Oct 20, 2023
Tissue Protein Extraction: Tissue Homogenization using Urea-based Buffer and Bead Mill Homogenizers
- J P Rose1,
- M A Watson1,
- B Schilling1,
- Joanna Bons1
- 1Buck Institute for Research on Aging
Protocol Citation: J P Rose, M A Watson, B Schilling, Joanna Bons 2023. Tissue Protein Extraction: Tissue Homogenization using Urea-based Buffer and Bead Mill Homogenizers. protocols.io https://dx.doi.org/10.17504/protocols.io.36wgq3op5lk5/v1
License: This is an open access protocol distributed under the terms of the Creative Commons Attribution License, which permits unrestricted use, distribution, and reproduction in any medium, provided the original author and source are credited
Protocol status: Working
We use this protocol and it's working
Created: October 10, 2023
Last Modified: October 20, 2023
Protocol Integer ID: 89090
Keywords: Tissue protein extraction, Tissue homogenization, Proteomics, Mass Spectrometry
Abstract
Tissue homogenization to isolate protein in preparation for downstream proteomic profiling.
Materials
- Bead mill homogenizer
- Bicinchoninic acid (BCA) protein assay kit
- Delicate task wipers
- Metallic beads
- Tweezer
- 2-mL microcentrifuge tubes with the bead mill homogenizer
- 1.5-mL microcentrifuge tubes
- Urea
- 1 M triethylamonium bicarbonate (TEAB) solution, pH 8
- 30 mM nicotinamide solution in water
- 5 M sodium chloride solution in water
- HALT protease/phosphatase single-use inhibitor cocktail (100x) (Thermo Fisher Scientific, cat. number: 78440)

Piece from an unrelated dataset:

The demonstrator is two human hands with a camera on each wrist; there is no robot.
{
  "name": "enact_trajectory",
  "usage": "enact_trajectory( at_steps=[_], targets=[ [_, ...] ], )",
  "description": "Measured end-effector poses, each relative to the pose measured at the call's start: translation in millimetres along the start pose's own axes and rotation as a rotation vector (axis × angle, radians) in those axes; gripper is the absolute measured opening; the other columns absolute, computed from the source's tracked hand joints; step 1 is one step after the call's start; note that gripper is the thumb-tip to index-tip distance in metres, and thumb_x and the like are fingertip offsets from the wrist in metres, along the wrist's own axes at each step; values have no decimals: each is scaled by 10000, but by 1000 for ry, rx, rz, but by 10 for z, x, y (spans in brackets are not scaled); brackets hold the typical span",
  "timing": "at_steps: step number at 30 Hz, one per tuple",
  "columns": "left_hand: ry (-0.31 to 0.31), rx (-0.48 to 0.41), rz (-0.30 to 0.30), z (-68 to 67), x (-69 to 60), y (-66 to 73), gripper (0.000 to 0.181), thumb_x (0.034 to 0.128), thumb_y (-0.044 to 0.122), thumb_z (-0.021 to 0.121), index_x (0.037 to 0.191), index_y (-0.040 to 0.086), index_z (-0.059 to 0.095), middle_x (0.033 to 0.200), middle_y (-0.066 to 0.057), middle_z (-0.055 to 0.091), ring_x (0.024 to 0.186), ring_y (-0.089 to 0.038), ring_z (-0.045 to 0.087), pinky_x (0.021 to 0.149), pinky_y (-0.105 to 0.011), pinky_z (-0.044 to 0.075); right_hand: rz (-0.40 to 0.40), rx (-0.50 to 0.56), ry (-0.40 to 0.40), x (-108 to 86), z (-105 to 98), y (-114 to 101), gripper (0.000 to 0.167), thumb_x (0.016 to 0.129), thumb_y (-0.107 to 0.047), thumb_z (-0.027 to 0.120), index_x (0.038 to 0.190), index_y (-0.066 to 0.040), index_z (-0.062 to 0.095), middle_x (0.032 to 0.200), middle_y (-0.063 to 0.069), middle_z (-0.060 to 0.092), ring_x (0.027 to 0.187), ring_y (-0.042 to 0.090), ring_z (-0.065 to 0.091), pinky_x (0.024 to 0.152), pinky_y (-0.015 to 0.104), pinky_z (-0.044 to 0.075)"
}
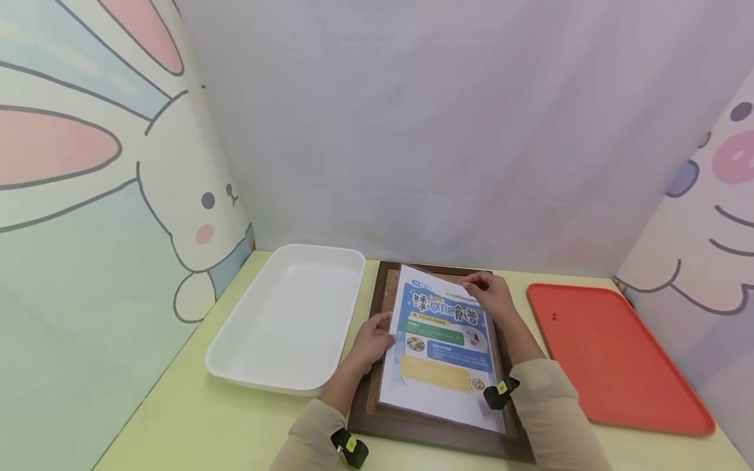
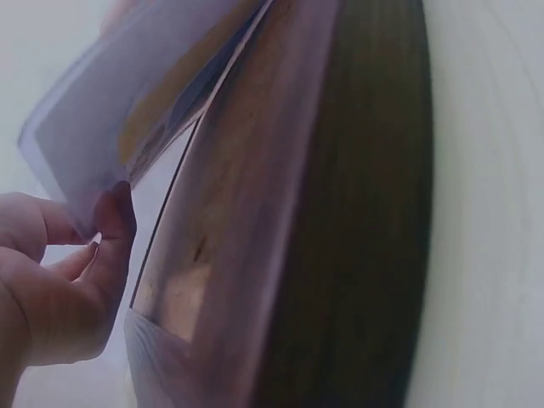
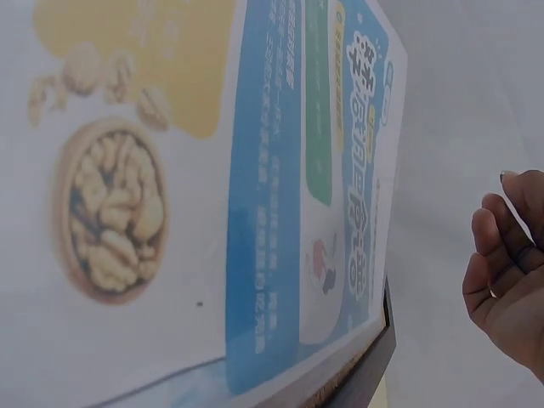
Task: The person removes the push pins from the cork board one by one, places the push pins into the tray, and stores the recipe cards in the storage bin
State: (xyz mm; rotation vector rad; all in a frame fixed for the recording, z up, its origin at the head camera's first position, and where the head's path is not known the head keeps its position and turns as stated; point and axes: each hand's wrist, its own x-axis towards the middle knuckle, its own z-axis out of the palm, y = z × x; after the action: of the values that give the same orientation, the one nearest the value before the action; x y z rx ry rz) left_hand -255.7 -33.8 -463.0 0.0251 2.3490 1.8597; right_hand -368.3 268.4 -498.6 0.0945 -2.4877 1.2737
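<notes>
A printed poster sheet with blue, green and yellow panels lies tilted over a brown-framed board, whose tan backing shows along the left. My left hand pinches the sheet's left edge; in the left wrist view that hand has the sheet raised off the board between thumb and fingers. Near the sheet's upper right edge is my right hand. The right wrist view shows this hand with loosely bent fingers, apart from the sheet and holding nothing.
A white plastic tub stands to the left of the board. On the right lies a flat red tray. Both sit on a pale yellow-green table. A grey-white curtain closes off the back, with cartoon-printed panels at both sides.
</notes>
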Motion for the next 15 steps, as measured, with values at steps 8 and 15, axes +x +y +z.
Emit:
enact_trajectory(
  at_steps=[8, 15],
  targets=[
    [28, -24, 24, -31, -77, 127, 549, 795, -8, 596, 1326, 92, 497, 839, -61, 628, 736, -190, 611, 655, -329, 490, -14, 88, 0, -59, -192, 81, 224, 870, -330, 656, 956, -124, 645, 865, 52, 588, 758, 207, 507, 529, 252, 411],
    [12, -69, 52, -80, -125, 213, 557, 813, -24, 584, 1348, 79, 470, 842, -87, 633, 727, -202, 625, 637, -329, 497, -25, -48, 75, -44, -235, 284, 259, 854, -483, 593, 967, -252, 628, 883, -43, 581, 776, 152, 513, 555, 240, 443]
  ],
)
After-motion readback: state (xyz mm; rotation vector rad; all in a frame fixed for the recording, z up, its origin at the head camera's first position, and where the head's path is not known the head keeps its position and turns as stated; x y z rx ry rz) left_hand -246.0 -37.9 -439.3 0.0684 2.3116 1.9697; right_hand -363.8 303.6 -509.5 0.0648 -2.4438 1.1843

- 5 mM trichostatin A solution in water
- HPLC-grade water
- milliQ water
- HPLC-grade methanol
Chill the adaptor sets of the bead mill homogenizer at -20°C.
Freshly prepare the lysis buffer as described in Table 1 and keep cold.
| Reagent | Final Concentration | Amount | |
| Urea | 8 M | 4.8 mg | |
| TEAB, pH 8 (1 M) | 200 mM | 2 mL | |
| Nicotinamide (30 mM) | 3 mM | 1 mL | |
| Sodium chloride (5 M) | 75 mM | 150 µL | |
| HALT protease/phosphatase single-use inhibitor cocktail (100x) | 1 x | 100 µL | |
| Trichostatin A (5 mM) | 1 μM | 2 µL | |
| HPLC-grade water | N/A | N/A | |
| Total | N/A | 10 mL |
Table 1. Lysis buffer composition for a final volume of 10 mL.
On dry ice, add the tissue specimen to a 2-mL microcentrifuge tube compatible with the bead mill homogenizer, then place the metallic bead into the tube. Add 500 µL of cold lysis buffer to the tissue specimen (add more lysis buffer to cover the tissue specimen, if necessary).
Place the tubes in the prechilled homogenizer adaptor sets, ensuring that the tubes are balanced between the two adaptors.
Homogenize the samples for 2 cycles at 24 Hz for 2 min each. If the tissue specimen is not fully homogenized, spin the samples briefly, transfer the homogenized lysate into a clean 1.5-mL microcentrifuge tube, add additional lysis buffer, and repeat the homogenization step. Two cycles of homogenization are typically enough to break up the tissue.
Remove the bead with a tweezer. In between each sample, rinse the tweezer with milliQ water, then HPLC-grade methanol, and dry thoroughly with a delicate task wiper.
Transfer the homogenized lysate into a clean 1.5-mL microcentrifuge tube or combine the homogenized lysates if needed, carefully avoiding bubbles and the separated fat layer at the top of the supernatant.
Centrifuge the homogenized lysate at 15,700 x g for 15 min at 4°C to clear the lysate.
Transfer the supernatant (clear lysate containing the soluble proteins) to a clean
1.5-mL microcentrifuge tube, carefully avoiding any liquid fat layer on top and
debris at the bottom of the tube.
Perform a bicinchoninic acid (BCA) protein assay to determine the protein concentration of the clear lysate with a proper dilution (typically 1:20 - 1:200 depending on the tissue type). According to the BCA results, transfer an aliquot of the sample into a clean 2-mL microcentrifuge tube for subsequent proteolytic digestion.